Компания Zimperium, занимающаяся созданием решений в области информационной безопасности, сообщила об обнаружении нескольких серьезных уязвимостей в ОС Android. Бреши в системе безопасности позволяют злоумышленнику с помощью специально сформированного MMS-сообщения получить контроль над микрофоном, динамиком, медиатекой пользователя, а в некоторых случаях — полный доступ к системе с повышенными привилегиями. По предварительным данным уязвимы все версии системы от Android 2.2 Froyo до Android 5.1 Lollipop.
Все уязвимости касаются особого системного фреймворка Stagefright, который в Android отвечает за обработку и управление медиаданными.

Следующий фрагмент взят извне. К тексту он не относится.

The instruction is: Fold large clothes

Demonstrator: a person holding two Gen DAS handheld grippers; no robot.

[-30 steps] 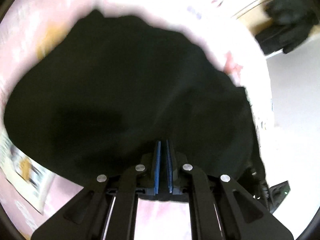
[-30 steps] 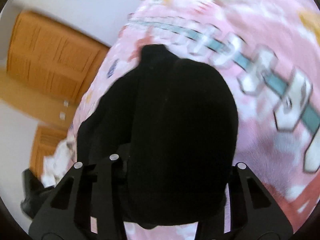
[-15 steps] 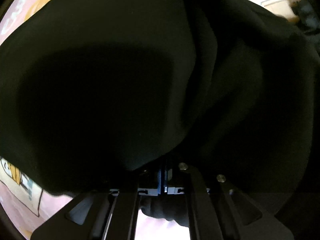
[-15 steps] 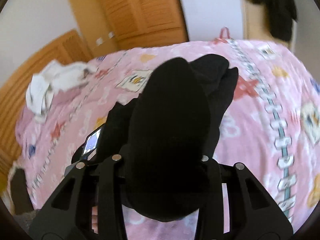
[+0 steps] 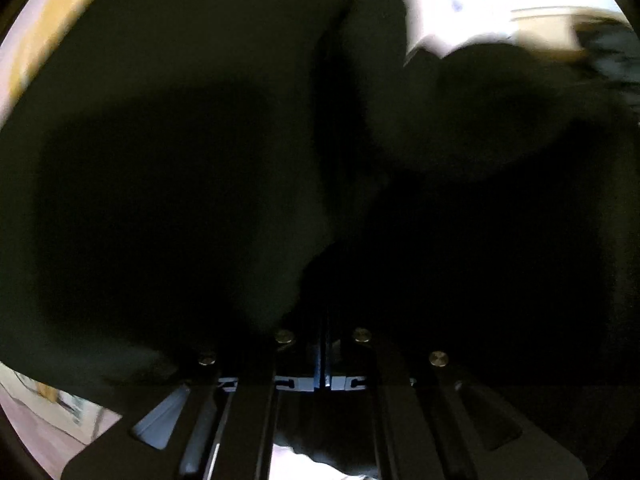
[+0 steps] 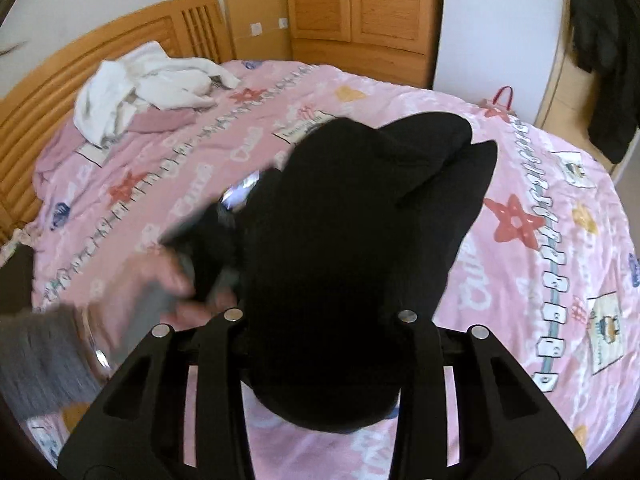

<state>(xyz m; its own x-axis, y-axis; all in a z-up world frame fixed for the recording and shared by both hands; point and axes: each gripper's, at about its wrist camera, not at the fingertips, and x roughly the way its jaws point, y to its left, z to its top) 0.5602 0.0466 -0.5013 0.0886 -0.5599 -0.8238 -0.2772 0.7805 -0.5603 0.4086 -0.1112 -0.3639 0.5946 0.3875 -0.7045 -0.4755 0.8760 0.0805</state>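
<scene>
The black garment (image 6: 360, 240) has been lifted clear of the pink bedspread (image 6: 540, 208) within the last second, and now hangs between both tools. The left gripper (image 5: 323, 356) is seen pinched narrow on its cloth; the right gripper (image 6: 320, 316) is draped over, so its state cannot be told. A fold is judged to be under way. A white heap (image 6: 148, 80) lies far left by the wooden headboard (image 6: 80, 56); a wardrobe (image 6: 360, 12) stands beyond.

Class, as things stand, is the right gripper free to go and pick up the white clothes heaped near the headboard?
Probably not. The right gripper is draped in the black garment, its fingers hidden, and the white clothes lie far across the pink bedspread.
</scene>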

Какие именно ошибки содержатся в этом компоненте специалисты сообщать не стали, но предупредили, что эксплуатировать уязвимость можно легко — отослав, например, на номер жертвы специально сформированную MMS. В случае, если у жертвы по умолчанию включена автозагрузка этого типа сообщений (а в популярном предустановленном клиенте Hangouts она включена), то злоумышленник может полностью скрыть свои действия, и жертва даже не узнает, что ей приходила вредоносная MMS. Впрочем, даже если приём MMS настроен на ручной режим, то это только несколько усложняет выполнение кода, так как злоумышленнику необходимо добиться подтверждения загрузки. В случае, если файл с вредоносным кодом всё-таки смог добиться обработки в компоненте Stagefright, то злоумышленник получает возможность выполнить произвольный код с привилегиями, которые есть у Stagefright. Обычно у этого компонента права ограничены медиаконтентом, поэтому злоумышленник может получить контроль над медиатекой жертвы, а также над камерой, динамиком и микрофоном. Но в некоторых моделях смартфонов, например, от LG или Samsung, включая распространённую модель Galaxy S4, Stagefright работает с правами суперпользователя, поэтому злоумышленник может сразу получить полный доступ к устройству жертвы. По словам хакера Джошуа Дрейка, который занимался изучением Stagefright, эту уязвимость ему удалось проэксплуатировать и на предпоследнем флагмане от Google — Nexus 5 со всеми доступными обновлениями.
Увеличить рисунок
Господин Дрейк заявил, что он сообщил корпорации Google данные об уязвимости в апреле текущего года, и в течение дня компания признала наличие уязвимости и включила исправление в состав исходных кодов Android. Спустя некоторое время специалист обнаружил ещё несколько похожих уязвимостей в Stagefright и также сообщил о них в компанию, сопроводив их ещё и необходимыми исправлениями, которые также были приняты корпорацией. Руководство отдела обеспечения безопасности Android сообщило о необходимости включения данного исправления партнёрам по Open Handset Alliance, но, судя по Nexus 5, Google пока не удаётся довести необходимое обновление даже до своих устройств. Пресс-службы компаний HTC и Samsung уже подтвердили, что они получили уведомление от Google несколько недель назад, и исправления уже включены в кодовые базы всех будущих обновлений, но не стали уточнять, какие устройства получат их. На данный момент известно, что только смартфон Blackphone от швейцарской компании Silent Circle уже работает с прошивкой, в которой все уязвимости Stagefright устранены. Кроме того, ряд специалистов сообщает, что в тестовых сборках Android M фреймворк также не подвержен обнаруженным дефектам, но крайне маловероятно, что эта версия системы доберется до массового потребителя раньше начала следующего года.
Что касается подробностей о дефектах компонента Stagefright, то они будут раскрыты господином Дрейком 5 и 7 августа на конференциях Black Hat и DEF CON. Пока специалист только сообщил, что по степени серьезности эти уязвимости похожи на печально знаменитую уязвимость Heartbleed, только ещё хуже.